*** Begin section ***

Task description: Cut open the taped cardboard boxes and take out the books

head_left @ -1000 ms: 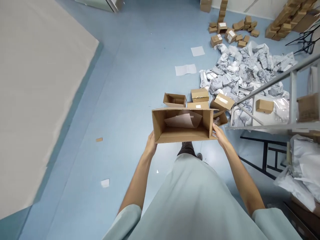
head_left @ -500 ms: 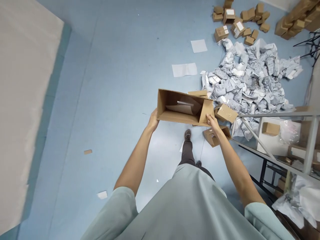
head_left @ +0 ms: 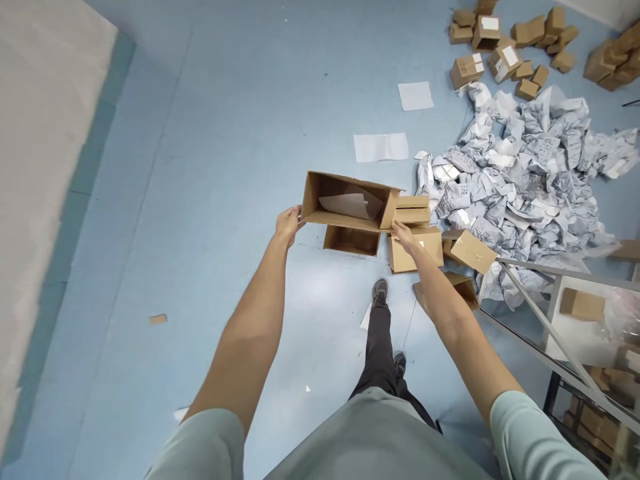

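An open cardboard box [head_left: 345,219] is held between my two hands, its opening facing up toward me, with a sheet of pale paper [head_left: 350,205] inside. My left hand [head_left: 289,223] grips its left end. My right hand [head_left: 401,233] grips its right end near the flap. Just below the held box, a second open box [head_left: 351,241] shows on the floor, partly covered by it. Other cardboard boxes [head_left: 417,248] sit close by my right hand and forearm.
A large pile of grey-white plastic packages [head_left: 530,167] lies right, with small boxes [head_left: 487,32] behind it. A metal-framed table [head_left: 565,333] stands at lower right. Two white sheets [head_left: 381,147] lie on the blue floor [head_left: 225,133]. A pale surface [head_left: 45,133] runs along the left.
Both hands and the held box have moved left, off the boxes on the floor, so more of those now show. The surroundings have shifted in view.
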`<state>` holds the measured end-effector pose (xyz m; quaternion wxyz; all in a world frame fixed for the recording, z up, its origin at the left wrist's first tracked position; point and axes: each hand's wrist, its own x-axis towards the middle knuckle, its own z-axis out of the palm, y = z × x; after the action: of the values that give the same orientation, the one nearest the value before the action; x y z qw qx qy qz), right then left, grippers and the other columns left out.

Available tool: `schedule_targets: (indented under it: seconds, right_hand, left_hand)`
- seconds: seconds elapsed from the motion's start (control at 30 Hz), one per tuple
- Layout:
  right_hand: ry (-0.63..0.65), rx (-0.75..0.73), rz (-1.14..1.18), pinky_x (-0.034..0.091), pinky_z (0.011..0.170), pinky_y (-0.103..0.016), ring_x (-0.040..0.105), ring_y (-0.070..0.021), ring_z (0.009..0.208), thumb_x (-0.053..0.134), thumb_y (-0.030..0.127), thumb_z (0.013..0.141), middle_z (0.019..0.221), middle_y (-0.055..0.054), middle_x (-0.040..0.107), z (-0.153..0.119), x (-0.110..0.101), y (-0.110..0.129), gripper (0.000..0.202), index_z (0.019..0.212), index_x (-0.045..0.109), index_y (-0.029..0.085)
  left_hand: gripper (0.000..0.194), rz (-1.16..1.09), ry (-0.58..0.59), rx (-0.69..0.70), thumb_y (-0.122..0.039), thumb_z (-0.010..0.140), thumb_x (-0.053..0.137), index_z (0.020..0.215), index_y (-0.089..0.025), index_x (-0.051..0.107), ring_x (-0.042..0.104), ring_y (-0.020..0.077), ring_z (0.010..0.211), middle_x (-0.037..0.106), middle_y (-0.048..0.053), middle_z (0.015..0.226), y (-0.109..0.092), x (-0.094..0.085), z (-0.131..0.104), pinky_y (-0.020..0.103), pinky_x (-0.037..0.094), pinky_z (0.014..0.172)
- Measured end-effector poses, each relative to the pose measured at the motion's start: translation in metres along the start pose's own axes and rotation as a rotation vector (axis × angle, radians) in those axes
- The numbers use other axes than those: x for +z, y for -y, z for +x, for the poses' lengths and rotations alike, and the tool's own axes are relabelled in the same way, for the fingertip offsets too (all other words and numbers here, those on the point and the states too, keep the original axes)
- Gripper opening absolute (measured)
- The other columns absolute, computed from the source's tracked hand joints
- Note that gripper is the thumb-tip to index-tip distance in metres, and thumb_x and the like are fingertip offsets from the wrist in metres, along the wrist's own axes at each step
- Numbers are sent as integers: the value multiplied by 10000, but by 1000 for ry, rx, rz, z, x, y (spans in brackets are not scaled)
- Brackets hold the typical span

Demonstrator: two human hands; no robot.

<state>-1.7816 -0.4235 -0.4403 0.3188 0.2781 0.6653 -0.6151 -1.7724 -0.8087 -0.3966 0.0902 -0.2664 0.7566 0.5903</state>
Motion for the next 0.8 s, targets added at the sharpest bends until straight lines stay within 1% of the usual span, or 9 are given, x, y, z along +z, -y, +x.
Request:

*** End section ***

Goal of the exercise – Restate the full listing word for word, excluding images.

Answer to this task –
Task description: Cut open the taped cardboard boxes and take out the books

head_left @ -1000 ms: 
head_left @ -500 ms: 
head_left @ +0 ms: 

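An open cardboard box [head_left: 345,219] is held between my two hands, its opening facing up toward me, with a sheet of pale paper [head_left: 350,205] inside. My left hand [head_left: 289,223] grips its left end. My right hand [head_left: 401,233] grips its right end near the flap. Just below the held box, a second open box [head_left: 351,241] shows on the floor, partly covered by it. Other cardboard boxes [head_left: 417,248] sit close by my right hand and forearm.
A large pile of grey-white plastic packages [head_left: 530,167] lies right, with small boxes [head_left: 487,32] behind it. A metal-framed table [head_left: 565,333] stands at lower right. Two white sheets [head_left: 381,147] lie on the blue floor [head_left: 225,133]. A pale surface [head_left: 45,133] runs along the left.
Both hands and the held box have moved left, off the boxes on the floor, so more of those now show. The surroundings have shifted in view.
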`<state>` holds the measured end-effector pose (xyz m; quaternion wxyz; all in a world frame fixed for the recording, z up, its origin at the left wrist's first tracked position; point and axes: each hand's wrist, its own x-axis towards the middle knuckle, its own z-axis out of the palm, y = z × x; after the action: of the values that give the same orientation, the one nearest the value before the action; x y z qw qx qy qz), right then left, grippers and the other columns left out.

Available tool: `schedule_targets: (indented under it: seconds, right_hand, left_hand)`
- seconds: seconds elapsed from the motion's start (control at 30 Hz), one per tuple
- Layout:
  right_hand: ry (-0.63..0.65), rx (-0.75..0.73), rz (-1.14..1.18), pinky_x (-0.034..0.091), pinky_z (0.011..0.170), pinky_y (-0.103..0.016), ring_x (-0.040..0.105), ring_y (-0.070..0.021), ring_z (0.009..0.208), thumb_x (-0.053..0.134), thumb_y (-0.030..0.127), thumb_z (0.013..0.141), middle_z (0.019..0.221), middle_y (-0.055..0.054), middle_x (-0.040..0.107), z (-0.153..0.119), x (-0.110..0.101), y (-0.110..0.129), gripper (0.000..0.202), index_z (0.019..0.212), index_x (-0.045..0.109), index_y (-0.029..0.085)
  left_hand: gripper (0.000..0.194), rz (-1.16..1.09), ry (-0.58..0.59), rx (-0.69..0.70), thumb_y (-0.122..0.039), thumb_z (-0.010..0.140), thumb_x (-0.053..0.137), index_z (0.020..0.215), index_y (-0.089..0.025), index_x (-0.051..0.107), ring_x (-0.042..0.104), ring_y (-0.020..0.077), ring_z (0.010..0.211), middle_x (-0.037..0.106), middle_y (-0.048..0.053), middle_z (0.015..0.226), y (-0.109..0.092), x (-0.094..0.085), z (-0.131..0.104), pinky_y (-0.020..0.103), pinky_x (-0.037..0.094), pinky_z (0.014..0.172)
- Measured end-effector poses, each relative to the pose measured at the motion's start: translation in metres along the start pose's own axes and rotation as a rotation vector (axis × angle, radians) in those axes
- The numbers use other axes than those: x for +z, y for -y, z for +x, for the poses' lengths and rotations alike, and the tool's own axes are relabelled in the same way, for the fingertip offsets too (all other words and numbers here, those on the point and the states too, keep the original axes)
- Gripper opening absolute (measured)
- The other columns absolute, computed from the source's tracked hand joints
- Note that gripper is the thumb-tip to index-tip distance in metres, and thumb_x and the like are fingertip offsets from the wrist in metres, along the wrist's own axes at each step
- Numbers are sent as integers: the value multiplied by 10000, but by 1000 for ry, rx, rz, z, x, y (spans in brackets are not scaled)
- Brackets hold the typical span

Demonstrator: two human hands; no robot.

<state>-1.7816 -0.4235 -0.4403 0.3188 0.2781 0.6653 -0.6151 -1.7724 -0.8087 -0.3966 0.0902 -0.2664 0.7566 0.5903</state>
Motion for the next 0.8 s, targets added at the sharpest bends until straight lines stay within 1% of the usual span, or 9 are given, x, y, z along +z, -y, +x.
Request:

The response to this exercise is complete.